Se un gruppo di musulmani avesse preso d’assalto la terza sinagoga più importante di Gerusalemme in un giorno sacro per il popolo ebraico la notizia sarebbe apparsa da subito sui tg e sulle prime pagine di tutto il mondo.
Per l’irruzione delle forze israeliane nella moschea Al-Aqsa, mentre i fedeli erano impegnati nelle preghiere serali, che ha causato oltre 200 feriti il giorno dopo giusto qualche richiamo. In Italia pressoché nulla.
Eppure in Israele la situazione è tesa come non accadeva da anni.
La polizia sostiene di essere stata aggredita da decine di facinorosi dopo aver bloccato sull’autostrada alcuni pullman che trasportavano arabi israeliani verso Gerusalemme.
I convogli sono stati fermati, secondo le autorità israeliane, perché alcuni passeggeri “intendevano svolgere azioni violente” alla Spianata delle Moschee, nella città vecchia dove i musulmani si ritrovano per Laylat al-Qadr, una delle notti sacre del mese del Ramadan.
Dopo alcune ore l’autostrada è stata riaperta in entrambe le direzioni, ma nel frattempo, un’altra strada principale, la 443, è stata occupata da fedeli islamici in cammino.
Quanto che accaduto in un luogo simbolo per tutti i musulmani radunatisi per l’ultima grande preghiera del venerdì ad Al Aqsa è stato un vero e proprio attacco alla libertà di culto e alla pace.
Sì è trattato di un blitz contro persone pacifiche che stavano pregando.
Gli scontri si susseguono ora dopo ora e la situazione è destinata a peggiorare.
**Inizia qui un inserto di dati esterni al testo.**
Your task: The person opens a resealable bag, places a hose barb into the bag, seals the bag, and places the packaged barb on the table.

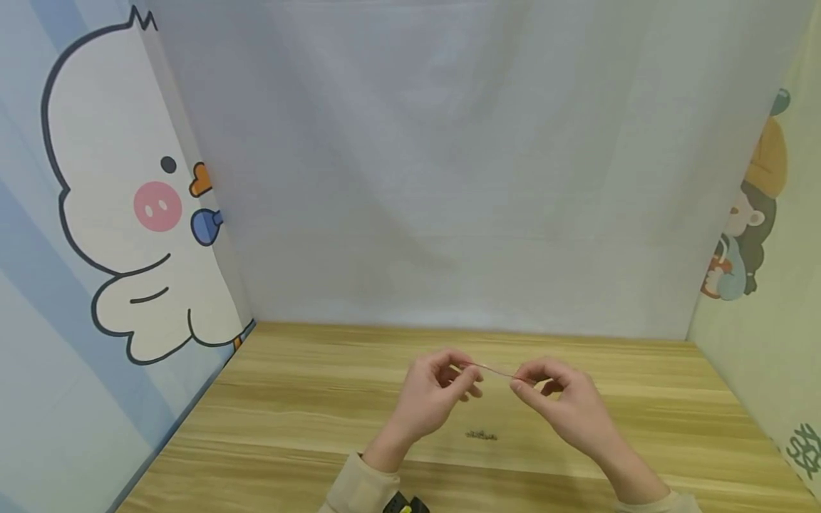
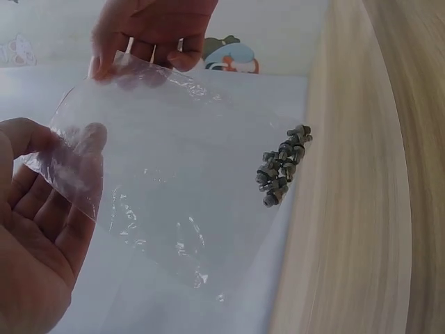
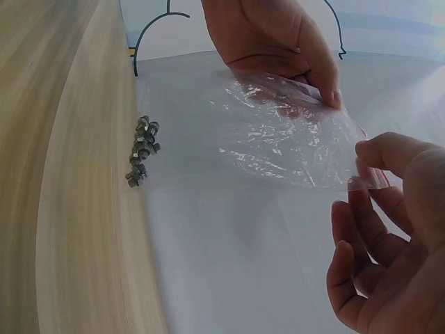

Decine di feriti anche nel quartiere a forte prevalenza araba di Sheikh Jarrah, dove oltre vivono centinaia di palestinesi sotto minaccia di sfratto dopo l’acquisto delle case da parte di un gruppo di destra ebraico.
Una complicata vicenda legale che poggia sui passaggi dei terreni e delle proprietà nel corso dell’ultimo secolo e su cui lunedì prossimo la Corte Suprema di Israele è stata chiamata a decidere, a meno di possibili rinvii. Per questo il mondo guarda a Gerusalemme con apprensione. L’invocazione a una veloce de-escalation delle tensioni è univoca. Bruxelles ha definito “le violenze inaccettabili” da ogni parte.
I palestinesi e il mondo arabo – compresi Emirati Arabi e Bahrein, entrambi cofirmatari degli Accordi Abramo – hanno attaccato Israele.
Abu Mazen ha definito lo Stato ebraico “colpevole” delle violenze in “quanto potenza occupante” e foriera degli “sviluppi” e “delle relative conseguenze” invocando l’intervento della comunità internazionale.
Lo stesso ha fatto la Giordania, responsabile proprio dopo la Guerra del 1967 dello status quo sulla Spianata, che ha parlato di “barbaro assalto ai fedeli” sul terzo luogo santo dell’Islam nei giorni finali del mese di Ramadan.
Da Gaza Hamas – le cui bandiere verdi sono state innalzate dai dimostranti durante gli scontri – ha minacciato Israele di riprendere le Marce lungo il confine, mentre da tre giorni arrivano nelle comunità israeliane attorno alla Striscia i palloni incendiari.
Netanyahu – che ha presieduto una riunione con il ministro della Difesa Benny Gantz, il capo di stato maggiore Aviv Kochavi e le forze di sicurezza – ha risposto che Israele sta agendo “in maniera responsabile per assicurare la legge e l’ordine e mantenere la libertà di fede nei luoghi santi”. Per questo la polizia – che attribuisce i disordini anche al rinvio delle elezioni palestinesi – ha ammonito che è decisa a stroncare nuovi incidenti. Stessa reazione da parte dell’esercito che ha incrementato le truppe nei Territori dopo lo sventato attacco in Cisgiordania in cui 2 palestinesi che avevano sparato sui soldati sono stati uccisi.
Quelli in corso da martedì sulla Spianata delle Moschee scorso sono i peggiori disordini da anni e la situazione non può che aggravarsi.
Ma dall’Italia non una voce si è levata su quanto sta avvenendo in Palestina.